Source data:
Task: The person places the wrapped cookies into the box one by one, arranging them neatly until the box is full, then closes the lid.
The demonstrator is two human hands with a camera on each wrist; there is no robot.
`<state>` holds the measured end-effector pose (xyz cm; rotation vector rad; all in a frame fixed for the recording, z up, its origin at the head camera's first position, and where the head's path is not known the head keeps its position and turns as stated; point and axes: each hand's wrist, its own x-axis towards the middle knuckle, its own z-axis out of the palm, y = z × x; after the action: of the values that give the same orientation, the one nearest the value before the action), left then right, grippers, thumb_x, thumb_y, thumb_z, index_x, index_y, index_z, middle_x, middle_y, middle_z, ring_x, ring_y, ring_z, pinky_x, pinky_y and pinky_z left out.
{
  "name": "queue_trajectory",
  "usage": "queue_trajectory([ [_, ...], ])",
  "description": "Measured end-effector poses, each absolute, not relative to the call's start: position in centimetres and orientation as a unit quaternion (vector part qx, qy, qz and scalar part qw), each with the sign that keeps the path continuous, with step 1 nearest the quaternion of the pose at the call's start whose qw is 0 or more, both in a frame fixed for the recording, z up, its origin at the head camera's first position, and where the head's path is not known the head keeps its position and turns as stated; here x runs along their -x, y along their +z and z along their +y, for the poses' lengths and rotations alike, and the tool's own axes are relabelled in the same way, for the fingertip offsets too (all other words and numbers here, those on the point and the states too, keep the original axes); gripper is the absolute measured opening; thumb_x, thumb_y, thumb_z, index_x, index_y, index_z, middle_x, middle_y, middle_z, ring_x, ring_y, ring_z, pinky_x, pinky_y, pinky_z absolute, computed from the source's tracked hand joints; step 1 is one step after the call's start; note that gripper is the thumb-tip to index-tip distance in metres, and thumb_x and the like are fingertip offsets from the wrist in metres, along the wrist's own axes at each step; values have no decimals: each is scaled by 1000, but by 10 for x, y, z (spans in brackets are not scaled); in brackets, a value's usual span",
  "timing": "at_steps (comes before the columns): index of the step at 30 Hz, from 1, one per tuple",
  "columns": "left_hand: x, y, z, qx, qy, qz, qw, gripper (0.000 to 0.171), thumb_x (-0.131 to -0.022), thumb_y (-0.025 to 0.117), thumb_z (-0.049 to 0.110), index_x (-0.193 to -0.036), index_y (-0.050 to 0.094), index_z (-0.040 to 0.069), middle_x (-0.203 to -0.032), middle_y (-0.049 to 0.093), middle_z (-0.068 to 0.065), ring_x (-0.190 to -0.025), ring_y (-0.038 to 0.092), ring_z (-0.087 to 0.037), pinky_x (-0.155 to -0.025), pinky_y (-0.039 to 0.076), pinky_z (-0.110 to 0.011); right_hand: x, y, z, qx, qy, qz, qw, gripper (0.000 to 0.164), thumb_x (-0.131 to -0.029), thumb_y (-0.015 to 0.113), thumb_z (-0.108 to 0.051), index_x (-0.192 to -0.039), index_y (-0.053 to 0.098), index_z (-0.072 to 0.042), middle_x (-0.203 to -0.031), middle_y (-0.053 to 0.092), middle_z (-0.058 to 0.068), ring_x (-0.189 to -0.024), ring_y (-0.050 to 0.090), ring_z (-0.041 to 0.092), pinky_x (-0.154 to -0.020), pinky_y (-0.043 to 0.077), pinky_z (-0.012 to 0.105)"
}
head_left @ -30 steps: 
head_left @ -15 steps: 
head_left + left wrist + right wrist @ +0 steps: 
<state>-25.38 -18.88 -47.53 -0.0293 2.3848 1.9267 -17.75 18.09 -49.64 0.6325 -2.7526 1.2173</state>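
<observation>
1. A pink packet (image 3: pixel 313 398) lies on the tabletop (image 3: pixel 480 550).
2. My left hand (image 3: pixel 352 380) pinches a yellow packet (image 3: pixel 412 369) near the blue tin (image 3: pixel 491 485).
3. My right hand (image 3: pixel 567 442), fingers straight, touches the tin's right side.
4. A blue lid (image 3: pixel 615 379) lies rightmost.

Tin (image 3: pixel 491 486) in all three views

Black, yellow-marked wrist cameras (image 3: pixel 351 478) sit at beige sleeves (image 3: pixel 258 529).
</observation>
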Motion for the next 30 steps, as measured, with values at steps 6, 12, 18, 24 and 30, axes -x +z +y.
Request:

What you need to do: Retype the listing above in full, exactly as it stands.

Result of the task:
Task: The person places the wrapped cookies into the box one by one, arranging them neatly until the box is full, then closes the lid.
The demonstrator is two human hands with a camera on each wrist; there is no robot.
`<state>` holds the measured end-effector pose (xyz cm; rotation vector rad; all in a frame fixed for the recording, z up, its origin at the head camera's first position, and where the head's path is not known the head keeps its position and turns as stated; point and axes: each hand's wrist, its own x-axis towards the middle knuckle, its own z-axis out of the palm, y = z × x; after the action: of the values that give the same orientation, the one nearest the value before the action), left then right, grippers, thumb_x, thumb_y, thumb_z, index_x, index_y, index_z, middle_x, middle_y, middle_z, ring_x, ring_y, ring_z, pinky_x, pinky_y and pinky_z left out.
{
  "name": "queue_trajectory",
  "usage": "queue_trajectory([ [_, ...], ])",
  "description": "Measured end-effector poses, each absolute, not relative to the call's start: position in centimetres and orientation as a unit quaternion (vector part qx, qy, qz and scalar part qw), each with the sign that keeps the path continuous, with step 1 nearest the quaternion of the pose at the call's start whose qw is 0 or more, both in a frame fixed for the recording, z up, its origin at the head camera's first position, and where the head's path is not known the head keeps its position and turns as stated; here x runs along their -x, y along their +z and z along their +y, for the poses' lengths and rotations alike, and the tool's own axes are relabelled in the same way, for the fingertip offsets too (all other words and numbers here, those on the point and the states too, keep the original axes); gripper is the absolute measured opening; thumb_x, thumb_y, thumb_z, index_x, index_y, index_z, middle_x, middle_y, middle_z, ring_x, ring_y, ring_z, pinky_x, pinky_y, pinky_z absolute, computed from the source's tracked hand joints; step 1 is one step after the call's start; note that gripper is the thumb-tip to index-tip distance in metres, and thumb_x and the like are fingertip offsets from the wrist in metres, along the wrist's own axes at each step; values have no decimals: each is scaled by 1000, but by 10 for x, y, z (spans in brackets are not scaled); in brackets, a value's usual span",
  "timing": "at_steps (comes before the columns): index of the step at 30 Hz, from 1, one per tuple",
  "columns": "left_hand: x, y, z, qx, qy, qz, qw, gripper (0.000 to 0.171), thumb_x (-0.131 to -0.022), thumb_y (-0.025 to 0.117), thumb_z (-0.049 to 0.110), index_x (-0.193 to -0.036), index_y (-0.050 to 0.094), index_z (-0.040 to 0.069), middle_x (-0.203 to -0.032), middle_y (-0.049 to 0.093), middle_z (-0.068 to 0.065), ring_x (-0.190 to -0.025), ring_y (-0.038 to 0.092), ring_z (-0.087 to 0.037), pinky_x (-0.155 to -0.025), pinky_y (-0.039 to 0.076), pinky_z (-0.110 to 0.011); right_hand: x, y, z, qx, qy, qz, qw, gripper (0.000 to 0.164), thumb_x (-0.131 to -0.029), thumb_y (-0.015 to 0.113), thumb_z (-0.108 to 0.051), index_x (-0.192 to -0.039), index_y (-0.053 to 0.098), index_z (-0.072 to 0.042), middle_x (-0.203 to -0.031), middle_y (-0.053 to 0.092), middle_z (-0.058 to 0.068), ring_x (-0.189 to -0.024), ring_y (-0.050 to 0.090), ring_z (-0.041 to 0.092), pinky_x (-0.154 to -0.020), pinky_y (-0.043 to 0.077), pinky_z (-0.012 to 0.105)"
}
head_left @ -30 steps: 
head_left @ -15 steps: 
head_left + left wrist + right wrist @ +0 steps: 
<state>-25.38 -18.88 -47.53 -0.0293 2.3848 1.9267 -17.75 18.09 -49.64 0.6325 -2.7526 1.2173</state>
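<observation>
1. A pink packet (image 3: pixel 313 398) lies on the tabletop (image 3: pixel 480 550).
2. My left hand (image 3: pixel 352 380) pinches a yellow packet (image 3: pixel 412 369) near the blue tin (image 3: pixel 491 485).
3. My right hand (image 3: pixel 567 442), fingers straight, touches the tin's right side.
4. A blue lid (image 3: pixel 615 379) lies rightmost.

Tin (image 3: pixel 491 486) in all three views

Black, yellow-marked wrist cameras (image 3: pixel 351 478) sit at beige sleeves (image 3: pixel 258 529).
</observation>
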Motion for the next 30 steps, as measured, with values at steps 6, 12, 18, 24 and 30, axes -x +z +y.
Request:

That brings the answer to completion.